THE TASK:
How many of the lines below hold "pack"? Only the number, please.

SUPPLIED INFORMATION:
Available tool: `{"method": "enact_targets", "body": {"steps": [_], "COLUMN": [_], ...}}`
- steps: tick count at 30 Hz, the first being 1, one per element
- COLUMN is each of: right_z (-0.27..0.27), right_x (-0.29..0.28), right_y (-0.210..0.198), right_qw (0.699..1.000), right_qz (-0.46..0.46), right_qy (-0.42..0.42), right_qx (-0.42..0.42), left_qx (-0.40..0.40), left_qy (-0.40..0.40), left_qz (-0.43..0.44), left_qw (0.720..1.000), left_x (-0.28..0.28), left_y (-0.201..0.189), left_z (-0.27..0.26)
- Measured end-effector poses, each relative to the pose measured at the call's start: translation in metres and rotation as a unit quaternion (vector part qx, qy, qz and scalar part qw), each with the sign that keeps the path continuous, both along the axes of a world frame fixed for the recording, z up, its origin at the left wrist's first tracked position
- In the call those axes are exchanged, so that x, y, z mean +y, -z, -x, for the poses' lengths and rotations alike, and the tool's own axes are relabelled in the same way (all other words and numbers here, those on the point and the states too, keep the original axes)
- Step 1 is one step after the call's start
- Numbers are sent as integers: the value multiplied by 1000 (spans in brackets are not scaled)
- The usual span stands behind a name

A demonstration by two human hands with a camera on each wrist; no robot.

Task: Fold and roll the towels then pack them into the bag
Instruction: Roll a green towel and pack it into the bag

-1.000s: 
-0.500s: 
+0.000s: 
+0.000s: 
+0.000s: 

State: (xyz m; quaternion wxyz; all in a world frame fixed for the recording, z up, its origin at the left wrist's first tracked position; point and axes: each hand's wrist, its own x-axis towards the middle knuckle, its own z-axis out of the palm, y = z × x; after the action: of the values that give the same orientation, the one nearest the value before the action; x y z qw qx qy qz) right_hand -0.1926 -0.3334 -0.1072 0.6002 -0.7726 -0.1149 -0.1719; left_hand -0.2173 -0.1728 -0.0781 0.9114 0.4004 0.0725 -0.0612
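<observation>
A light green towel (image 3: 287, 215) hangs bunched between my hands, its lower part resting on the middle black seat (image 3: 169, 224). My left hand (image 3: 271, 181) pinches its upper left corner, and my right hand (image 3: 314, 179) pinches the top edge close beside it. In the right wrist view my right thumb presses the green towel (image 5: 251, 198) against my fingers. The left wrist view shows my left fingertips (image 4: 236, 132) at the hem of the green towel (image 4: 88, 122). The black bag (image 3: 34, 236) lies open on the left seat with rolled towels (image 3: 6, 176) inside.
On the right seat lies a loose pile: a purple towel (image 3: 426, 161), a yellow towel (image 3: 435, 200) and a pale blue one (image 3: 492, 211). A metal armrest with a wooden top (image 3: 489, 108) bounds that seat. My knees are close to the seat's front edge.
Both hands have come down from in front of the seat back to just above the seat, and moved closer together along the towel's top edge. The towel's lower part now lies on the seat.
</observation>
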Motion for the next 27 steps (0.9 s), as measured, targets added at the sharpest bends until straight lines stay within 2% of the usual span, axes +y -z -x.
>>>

ANSWER BOX:
2